▸ EXERCISE DETAILS
Scan the data. Collect each line that contains the word "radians".

Collected data:
◇ ◇ ◇ ◇ ◇ ◇ ◇
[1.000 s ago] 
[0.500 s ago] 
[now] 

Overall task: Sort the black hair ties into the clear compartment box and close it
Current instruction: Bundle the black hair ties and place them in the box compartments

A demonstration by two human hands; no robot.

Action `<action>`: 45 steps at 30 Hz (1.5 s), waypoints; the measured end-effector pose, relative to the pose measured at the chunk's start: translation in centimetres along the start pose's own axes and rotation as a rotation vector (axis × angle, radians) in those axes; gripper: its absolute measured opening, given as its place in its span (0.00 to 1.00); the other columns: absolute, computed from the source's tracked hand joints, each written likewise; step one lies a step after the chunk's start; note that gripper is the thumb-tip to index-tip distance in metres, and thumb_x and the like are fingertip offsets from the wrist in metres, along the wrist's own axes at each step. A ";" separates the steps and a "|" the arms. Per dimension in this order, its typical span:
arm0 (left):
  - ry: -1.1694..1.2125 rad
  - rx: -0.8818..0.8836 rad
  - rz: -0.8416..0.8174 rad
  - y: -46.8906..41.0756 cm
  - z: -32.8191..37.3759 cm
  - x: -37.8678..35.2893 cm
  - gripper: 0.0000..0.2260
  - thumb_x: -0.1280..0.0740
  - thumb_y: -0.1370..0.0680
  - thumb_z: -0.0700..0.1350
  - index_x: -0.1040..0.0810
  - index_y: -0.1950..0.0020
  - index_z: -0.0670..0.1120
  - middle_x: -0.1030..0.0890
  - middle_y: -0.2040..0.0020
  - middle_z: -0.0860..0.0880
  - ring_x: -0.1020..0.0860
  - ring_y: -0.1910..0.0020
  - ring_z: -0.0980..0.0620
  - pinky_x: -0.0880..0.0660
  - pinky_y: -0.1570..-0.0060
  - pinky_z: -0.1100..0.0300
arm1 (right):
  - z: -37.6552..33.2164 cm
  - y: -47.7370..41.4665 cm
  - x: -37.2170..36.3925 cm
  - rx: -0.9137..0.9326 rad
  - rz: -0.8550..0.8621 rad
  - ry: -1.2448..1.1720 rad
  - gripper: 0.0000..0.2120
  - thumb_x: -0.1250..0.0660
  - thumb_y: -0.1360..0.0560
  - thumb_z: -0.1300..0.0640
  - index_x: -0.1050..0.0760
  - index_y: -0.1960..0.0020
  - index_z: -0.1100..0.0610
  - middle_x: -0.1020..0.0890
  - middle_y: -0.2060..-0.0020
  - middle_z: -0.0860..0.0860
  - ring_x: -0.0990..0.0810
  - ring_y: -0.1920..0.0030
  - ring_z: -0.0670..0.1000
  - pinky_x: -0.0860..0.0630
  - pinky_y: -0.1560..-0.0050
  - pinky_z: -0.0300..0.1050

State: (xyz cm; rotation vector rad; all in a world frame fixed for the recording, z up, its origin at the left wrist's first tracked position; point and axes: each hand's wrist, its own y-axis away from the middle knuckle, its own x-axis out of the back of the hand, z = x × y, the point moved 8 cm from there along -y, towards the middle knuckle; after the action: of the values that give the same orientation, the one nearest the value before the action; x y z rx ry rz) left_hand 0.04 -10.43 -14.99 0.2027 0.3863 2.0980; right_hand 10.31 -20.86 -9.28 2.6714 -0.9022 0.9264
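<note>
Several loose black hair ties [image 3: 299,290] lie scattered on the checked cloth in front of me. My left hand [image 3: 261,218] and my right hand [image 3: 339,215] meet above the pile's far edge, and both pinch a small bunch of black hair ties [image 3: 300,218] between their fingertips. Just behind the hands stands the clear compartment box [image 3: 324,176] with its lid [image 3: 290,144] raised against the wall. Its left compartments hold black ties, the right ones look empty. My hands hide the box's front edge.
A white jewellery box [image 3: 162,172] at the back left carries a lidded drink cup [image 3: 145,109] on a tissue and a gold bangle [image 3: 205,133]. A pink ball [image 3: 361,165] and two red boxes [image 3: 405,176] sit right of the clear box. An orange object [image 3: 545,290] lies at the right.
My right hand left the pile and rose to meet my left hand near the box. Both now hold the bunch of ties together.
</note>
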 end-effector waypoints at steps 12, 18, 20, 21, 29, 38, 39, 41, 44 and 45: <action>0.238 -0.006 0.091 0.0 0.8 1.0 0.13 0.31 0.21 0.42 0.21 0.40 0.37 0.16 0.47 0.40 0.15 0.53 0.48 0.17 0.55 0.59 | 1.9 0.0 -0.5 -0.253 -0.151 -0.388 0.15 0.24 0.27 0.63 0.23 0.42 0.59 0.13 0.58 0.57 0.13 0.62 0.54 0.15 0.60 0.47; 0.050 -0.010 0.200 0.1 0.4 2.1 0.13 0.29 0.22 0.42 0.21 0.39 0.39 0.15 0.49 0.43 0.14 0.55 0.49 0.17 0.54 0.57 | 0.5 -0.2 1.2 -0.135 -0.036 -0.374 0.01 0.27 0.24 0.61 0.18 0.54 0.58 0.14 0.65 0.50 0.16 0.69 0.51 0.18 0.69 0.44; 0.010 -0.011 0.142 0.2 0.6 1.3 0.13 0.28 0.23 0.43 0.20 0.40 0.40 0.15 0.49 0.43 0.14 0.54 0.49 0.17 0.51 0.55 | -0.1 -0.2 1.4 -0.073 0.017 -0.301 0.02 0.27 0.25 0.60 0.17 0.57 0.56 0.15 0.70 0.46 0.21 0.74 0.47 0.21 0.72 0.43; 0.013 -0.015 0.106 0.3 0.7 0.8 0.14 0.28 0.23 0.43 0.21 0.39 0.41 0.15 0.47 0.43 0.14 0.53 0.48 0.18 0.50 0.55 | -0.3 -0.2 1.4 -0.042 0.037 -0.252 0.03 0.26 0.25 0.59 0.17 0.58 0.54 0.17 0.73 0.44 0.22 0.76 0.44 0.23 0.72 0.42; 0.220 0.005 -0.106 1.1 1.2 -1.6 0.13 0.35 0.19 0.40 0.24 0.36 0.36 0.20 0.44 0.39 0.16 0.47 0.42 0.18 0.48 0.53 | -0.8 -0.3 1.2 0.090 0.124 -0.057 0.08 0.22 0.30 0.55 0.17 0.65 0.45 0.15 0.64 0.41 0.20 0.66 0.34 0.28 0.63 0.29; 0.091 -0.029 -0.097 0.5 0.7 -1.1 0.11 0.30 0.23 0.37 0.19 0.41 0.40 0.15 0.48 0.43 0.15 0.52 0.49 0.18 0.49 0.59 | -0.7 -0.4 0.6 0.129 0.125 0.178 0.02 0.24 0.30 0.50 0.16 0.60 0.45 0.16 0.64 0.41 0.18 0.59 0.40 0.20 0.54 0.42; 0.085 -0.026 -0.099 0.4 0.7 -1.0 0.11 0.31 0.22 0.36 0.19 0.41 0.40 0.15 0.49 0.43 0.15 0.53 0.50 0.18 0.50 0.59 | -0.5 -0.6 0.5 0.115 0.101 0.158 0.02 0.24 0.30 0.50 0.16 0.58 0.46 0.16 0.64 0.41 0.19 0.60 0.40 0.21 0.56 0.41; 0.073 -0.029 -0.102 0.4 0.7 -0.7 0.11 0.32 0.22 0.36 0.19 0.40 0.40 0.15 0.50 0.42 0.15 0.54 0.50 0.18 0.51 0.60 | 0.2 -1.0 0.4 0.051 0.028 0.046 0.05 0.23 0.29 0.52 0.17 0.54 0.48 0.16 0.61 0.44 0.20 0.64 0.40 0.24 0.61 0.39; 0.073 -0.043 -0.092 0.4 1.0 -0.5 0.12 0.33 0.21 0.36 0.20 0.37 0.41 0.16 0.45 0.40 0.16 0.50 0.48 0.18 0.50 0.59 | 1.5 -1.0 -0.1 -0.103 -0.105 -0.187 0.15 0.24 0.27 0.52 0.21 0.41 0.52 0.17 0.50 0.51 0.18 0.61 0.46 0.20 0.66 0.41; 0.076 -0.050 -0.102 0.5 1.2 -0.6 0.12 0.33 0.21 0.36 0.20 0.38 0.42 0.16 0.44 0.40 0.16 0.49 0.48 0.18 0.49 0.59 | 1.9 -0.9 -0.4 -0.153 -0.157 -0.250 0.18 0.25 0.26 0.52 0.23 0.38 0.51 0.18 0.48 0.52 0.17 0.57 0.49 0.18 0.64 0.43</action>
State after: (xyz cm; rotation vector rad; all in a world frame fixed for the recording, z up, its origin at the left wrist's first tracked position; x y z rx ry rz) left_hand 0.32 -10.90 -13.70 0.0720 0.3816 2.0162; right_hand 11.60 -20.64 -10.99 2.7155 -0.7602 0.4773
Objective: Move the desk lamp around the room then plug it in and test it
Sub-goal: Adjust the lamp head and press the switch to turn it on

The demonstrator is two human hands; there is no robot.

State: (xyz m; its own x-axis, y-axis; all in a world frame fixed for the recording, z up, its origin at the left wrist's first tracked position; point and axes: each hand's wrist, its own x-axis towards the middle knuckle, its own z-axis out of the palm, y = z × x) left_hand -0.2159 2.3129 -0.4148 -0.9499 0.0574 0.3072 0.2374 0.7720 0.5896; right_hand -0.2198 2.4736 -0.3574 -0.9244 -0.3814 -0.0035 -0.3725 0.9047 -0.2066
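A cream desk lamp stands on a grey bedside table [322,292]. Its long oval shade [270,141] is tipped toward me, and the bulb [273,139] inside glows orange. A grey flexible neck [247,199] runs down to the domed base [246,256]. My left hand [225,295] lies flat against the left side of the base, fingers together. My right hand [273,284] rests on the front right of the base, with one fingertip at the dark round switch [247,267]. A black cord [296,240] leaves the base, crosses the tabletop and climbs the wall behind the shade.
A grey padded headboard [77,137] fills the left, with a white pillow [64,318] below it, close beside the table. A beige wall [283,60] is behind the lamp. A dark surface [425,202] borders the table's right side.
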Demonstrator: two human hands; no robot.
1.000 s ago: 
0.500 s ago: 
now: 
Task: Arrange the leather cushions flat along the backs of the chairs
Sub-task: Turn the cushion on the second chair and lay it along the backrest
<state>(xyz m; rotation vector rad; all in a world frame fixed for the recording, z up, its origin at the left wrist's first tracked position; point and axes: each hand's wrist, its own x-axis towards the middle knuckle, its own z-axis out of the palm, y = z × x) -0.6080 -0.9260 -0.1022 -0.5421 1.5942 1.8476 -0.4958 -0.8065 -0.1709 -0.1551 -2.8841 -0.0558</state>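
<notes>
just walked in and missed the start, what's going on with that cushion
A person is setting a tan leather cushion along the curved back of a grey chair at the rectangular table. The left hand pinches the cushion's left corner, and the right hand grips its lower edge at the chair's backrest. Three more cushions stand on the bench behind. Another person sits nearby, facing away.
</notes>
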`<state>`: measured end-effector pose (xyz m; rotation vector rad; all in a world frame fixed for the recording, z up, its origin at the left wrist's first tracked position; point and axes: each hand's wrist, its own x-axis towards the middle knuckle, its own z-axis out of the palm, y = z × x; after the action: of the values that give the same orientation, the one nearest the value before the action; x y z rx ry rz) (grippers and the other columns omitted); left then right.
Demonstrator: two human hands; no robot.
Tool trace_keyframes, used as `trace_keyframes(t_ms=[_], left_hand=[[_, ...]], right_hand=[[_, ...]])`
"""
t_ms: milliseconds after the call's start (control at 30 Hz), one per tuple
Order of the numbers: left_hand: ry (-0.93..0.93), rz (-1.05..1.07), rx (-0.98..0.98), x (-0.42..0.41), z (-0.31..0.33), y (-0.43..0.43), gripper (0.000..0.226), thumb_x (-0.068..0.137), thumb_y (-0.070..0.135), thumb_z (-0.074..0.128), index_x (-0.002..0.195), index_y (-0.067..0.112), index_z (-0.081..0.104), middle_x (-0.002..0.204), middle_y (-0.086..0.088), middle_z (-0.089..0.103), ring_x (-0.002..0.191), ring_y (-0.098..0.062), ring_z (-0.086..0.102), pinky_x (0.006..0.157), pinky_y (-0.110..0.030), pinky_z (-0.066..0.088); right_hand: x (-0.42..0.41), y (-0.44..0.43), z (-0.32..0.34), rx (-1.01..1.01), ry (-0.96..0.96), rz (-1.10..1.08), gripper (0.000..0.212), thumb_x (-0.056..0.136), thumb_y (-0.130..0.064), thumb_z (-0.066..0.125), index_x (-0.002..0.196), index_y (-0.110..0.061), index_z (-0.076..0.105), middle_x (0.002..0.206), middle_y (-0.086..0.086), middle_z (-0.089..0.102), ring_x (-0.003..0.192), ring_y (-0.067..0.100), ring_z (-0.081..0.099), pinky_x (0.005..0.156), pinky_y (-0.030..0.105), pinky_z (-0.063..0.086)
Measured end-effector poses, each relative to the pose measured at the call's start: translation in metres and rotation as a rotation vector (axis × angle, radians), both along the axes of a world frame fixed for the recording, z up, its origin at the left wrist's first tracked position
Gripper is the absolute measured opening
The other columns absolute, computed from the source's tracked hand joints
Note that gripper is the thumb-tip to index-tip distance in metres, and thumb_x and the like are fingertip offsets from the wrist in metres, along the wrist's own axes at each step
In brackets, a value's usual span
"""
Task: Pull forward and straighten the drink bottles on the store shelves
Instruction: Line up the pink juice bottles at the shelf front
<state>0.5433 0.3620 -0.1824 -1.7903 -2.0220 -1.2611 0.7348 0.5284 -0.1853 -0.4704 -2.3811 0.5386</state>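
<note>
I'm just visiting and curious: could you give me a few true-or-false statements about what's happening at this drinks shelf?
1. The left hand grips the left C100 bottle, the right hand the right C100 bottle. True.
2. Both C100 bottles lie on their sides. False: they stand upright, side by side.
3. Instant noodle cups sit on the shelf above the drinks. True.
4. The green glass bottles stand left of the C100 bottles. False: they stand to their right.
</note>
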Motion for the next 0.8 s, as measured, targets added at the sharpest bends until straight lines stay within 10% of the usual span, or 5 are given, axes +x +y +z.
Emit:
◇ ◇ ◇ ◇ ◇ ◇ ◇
▸ YOUR RESPONSE
Action `<action>`: 45 steps at 30 Hz (1.5 s), waypoints; the measured end-effector pose, relative to the pose measured at the chunk's start: translation in centimetres along the start pose's own axes and rotation as a rotation vector (axis × angle, radians) in those axes; gripper: its absolute measured opening, given as its place in its span (0.00 to 1.00); the other columns: absolute, computed from the source's tracked hand joints, each written likewise; step one lies a step after the chunk's start; note that gripper is the thumb-tip to index-tip distance in metres, and thumb_x and the like are fingertip offsets from the wrist in metres, along the wrist's own axes at each step. A ";" separates the steps and a "|" the arms. Per dimension in this order, its typical span:
Measured end-effector poses, each relative to the pose measured at the call's start: translation in metres and rotation as a rotation vector (axis × angle, radians), both along the axes of a world frame fixed for the recording, z up, its origin at the left wrist's first tracked position

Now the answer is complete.